The world has already earwigged on the harmonious relations obtaining between Berlin and Washington as revealed in Victoria Nuland’s infamous “fuck the EU” phone call. Now we have the Estonian foreign minister – not the most probable whistle-blower – spilling the beans to the EU’s Catherine Ashton about what really happened on the Maidan, where it turns out that the snipers who were responsible for much of the death toll, and who were universally reported in the western media as doing the work of the government, were in fact under orders from the coup-plotters themselves.
“There is now stronger and stronger understanding that behind the snipers, it was not Yanukovych, but it was somebody from the new coalition,” Arms Paet told Ashton, who is clearly flummoxed by what she is hearing, stammering “I think we do want to investigate. I mean, I didn’t pick that up, that’s interesting. Gosh.” (But gosh, whatever happened to that investigation Catherine?)
Paet went on to recount the testimony of Olga Bogomolets, the doctor who ran the Maidan mobile clinic, treating the gravely injured. He noted that the doctor “told as well that all the evidence shows that the people who were killed by snipers from both sides, among policemen and then people from the streets, that they were the same snipers killing people from both sides … So that she then also showed me some photos she said that as a medical doctor she can say that it is the same handwriting, the same type of bullets, and it’s really disturbing that now the new coalition, that they don’t want to investigate what exactly happened.” The Estonian foreign minister concluded that the whole sniper issue “already discredits from the very beginning” the new Ukrainian power.
Just how popular the discredited puppet government of Arseniy Yatsenyuk will prove to be with Ukrainians as the chilling embrace of the IMF restructuring makes itself felt on a society already divided between an elite of rival monopoly capitalists and increasingly impoverished masses, remains to be seen.

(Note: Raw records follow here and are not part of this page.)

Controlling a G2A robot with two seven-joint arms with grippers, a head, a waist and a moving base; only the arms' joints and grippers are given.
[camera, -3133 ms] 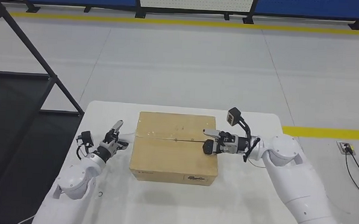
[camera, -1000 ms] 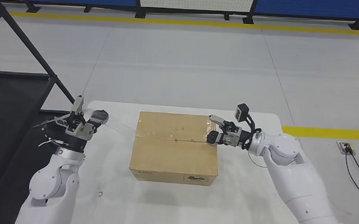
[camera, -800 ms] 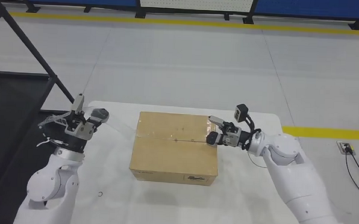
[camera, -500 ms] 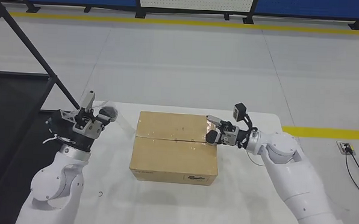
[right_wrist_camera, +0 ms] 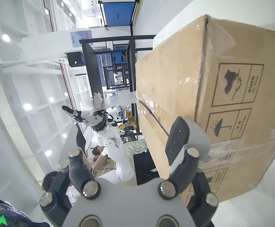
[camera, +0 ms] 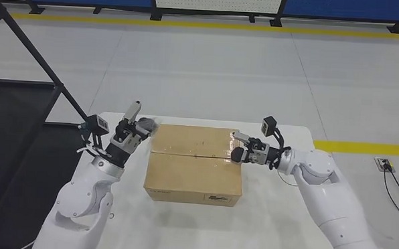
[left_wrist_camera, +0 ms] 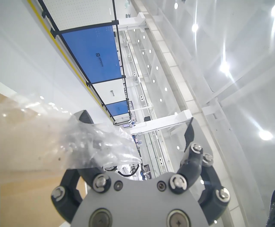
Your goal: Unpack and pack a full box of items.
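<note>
A closed cardboard box (camera: 194,166) stands in the middle of the white table, its top seam and sides covered with clear tape. My left gripper (camera: 136,124) hovers open at the box's far left top corner. A crumpled strip of clear tape (left_wrist_camera: 86,137) clings to one of its fingers (left_wrist_camera: 84,116) and trails toward the box (left_wrist_camera: 25,184). My right gripper (camera: 238,146) is open at the box's right top edge, one finger (right_wrist_camera: 177,137) lying against the box (right_wrist_camera: 182,86) near the seam. The right wrist view also catches the left gripper (right_wrist_camera: 86,110) and the tape strip (right_wrist_camera: 118,99) beyond the box.
The table (camera: 276,215) has bare room in front of the box and on both sides. A black metal frame (camera: 28,57) stands off the table's left edge. Open floor with a yellow line (camera: 359,147) lies behind.
The left arm has swung from the table's left edge in to the box's left top corner, with the tape strip hanging on its finger. The right gripper has stayed at the box's right edge.
</note>
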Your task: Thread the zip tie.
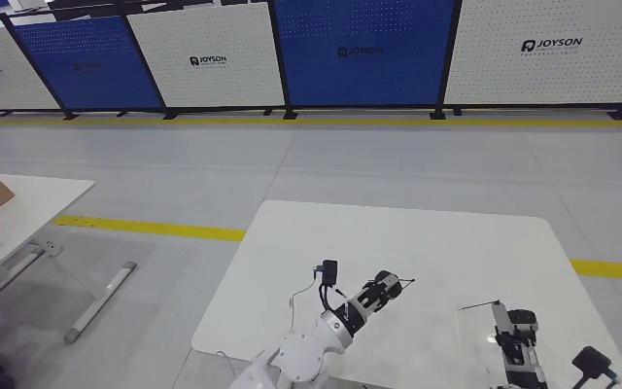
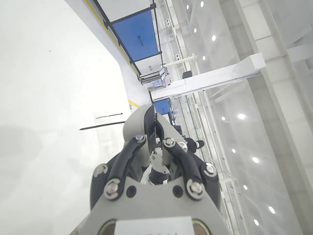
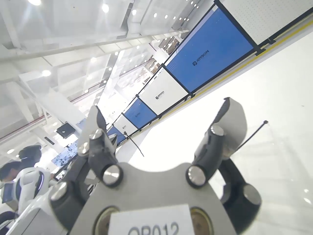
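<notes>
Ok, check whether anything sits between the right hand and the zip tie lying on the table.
Nothing visible does: the zip tie lies on bare table just beyond the open right hand.

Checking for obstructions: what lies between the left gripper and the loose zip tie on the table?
Top view: bare table, apart from the held zip tie jutting from the left gripper; the loose zip tie lies beyond.

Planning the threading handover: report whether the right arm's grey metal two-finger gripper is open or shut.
Open: the grey metal two-finger gripper shows its fingers spread wide apart in the right wrist view, clamping nothing.
</notes>
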### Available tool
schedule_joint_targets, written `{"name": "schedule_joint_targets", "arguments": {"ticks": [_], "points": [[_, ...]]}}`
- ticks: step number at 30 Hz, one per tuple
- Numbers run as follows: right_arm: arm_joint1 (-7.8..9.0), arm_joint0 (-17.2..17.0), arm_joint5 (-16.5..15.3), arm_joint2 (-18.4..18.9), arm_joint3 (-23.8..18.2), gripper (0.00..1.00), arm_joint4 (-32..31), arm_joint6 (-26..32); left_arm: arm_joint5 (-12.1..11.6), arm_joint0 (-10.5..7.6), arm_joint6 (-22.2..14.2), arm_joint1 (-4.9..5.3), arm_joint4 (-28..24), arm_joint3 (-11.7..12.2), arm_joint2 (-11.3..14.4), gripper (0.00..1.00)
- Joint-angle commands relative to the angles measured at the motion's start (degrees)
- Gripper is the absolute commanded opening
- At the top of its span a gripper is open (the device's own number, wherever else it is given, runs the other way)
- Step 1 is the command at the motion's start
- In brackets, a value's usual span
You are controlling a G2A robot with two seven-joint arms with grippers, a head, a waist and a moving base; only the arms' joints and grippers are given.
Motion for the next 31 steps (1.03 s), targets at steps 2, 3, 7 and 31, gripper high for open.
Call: {"name": "schedule_joint_targets", "arguments": {"ticks": [2,3,7,31], "points": [[0.00,0.00,0.00,0.00,0.00,1.00,0.02,0.00,0.00,0.00,-0.02,0.00,-0.04,0.00,0.00,0.00],[0.00,0.00,0.00,0.00,0.00,1.00,0.02,0.00,0.00,0.00,-0.02,0.00,-0.04,0.00,0.00,0.00],[0.00,0.00,0.00,0.00,0.00,1.00,0.02,0.00,0.00,0.00,-0.02,0.00,-0.04,0.00,0.00,0.00],[0.16,-1.26,0.00,5.53,-1.22,1.00,11.16,1.64,0.05,0.53,6.32,0.05,5.09,1.03,-0.12,0.00]]}}
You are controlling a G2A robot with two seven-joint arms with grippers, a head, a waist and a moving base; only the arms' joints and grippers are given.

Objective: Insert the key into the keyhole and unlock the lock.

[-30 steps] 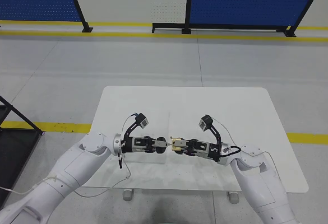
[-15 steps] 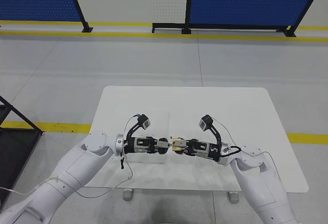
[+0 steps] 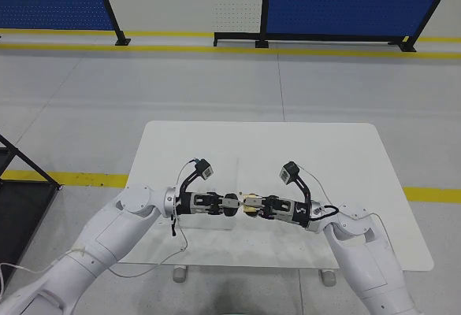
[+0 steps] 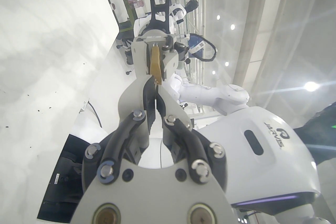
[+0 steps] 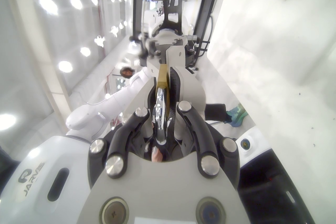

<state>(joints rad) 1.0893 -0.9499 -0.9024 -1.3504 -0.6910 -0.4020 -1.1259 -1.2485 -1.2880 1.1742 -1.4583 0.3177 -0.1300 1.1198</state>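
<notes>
- My right jaws are clamped on the brass padlock with a steel shackle [image 5: 162, 78], with the shackle end towards my wrist.
- The padlock's brass end meets the thin metal key [image 4: 156, 84], which is edge-on and mostly hidden. I cannot tell how deep it sits.
- My left jaws are pinched together on that key, facing the right ones.
- Both hang above the white worktop [image 3: 332, 157], near its front middle.

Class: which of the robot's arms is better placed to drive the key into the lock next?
Left, probably: the left gripper is shut on the key, lined up with the brass lock, which the right gripper holds.
</notes>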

They may have lost the military prize of Crimea, but the imperialists are still pushing ahead with as much of their agenda as is within their control. Within days of the coup, Ukraine’s gold reserves had been spirited away to New York (following those of Libya that have also been quietly disappeared since a proxy government was bombed into power in Tripoli in 2011), while the back-of-a-fag-packet corporate wish-list of draconian cuts to social spending has already started making its way through the comprador parliament.
The €11bn loan dangled like a carrot in front of a donkey by the EU brings with it, unlike the larger sum previously pledged by Russia, a very big stick indeed for a population that is already suffering dire poverty levels: rising gas bills, frozen government salaries, slashed pensions, and budget cuts for 2014 alone estimated at between $6.8bn and $8.4bn. Long after the pro-EU banners have been folded up and put away, the reality of tutelage to a US and western Europe that are themselves in major crisis will impose intolerable burdens on the people – burdens which they are unlikely to bear with any degree of equanimity.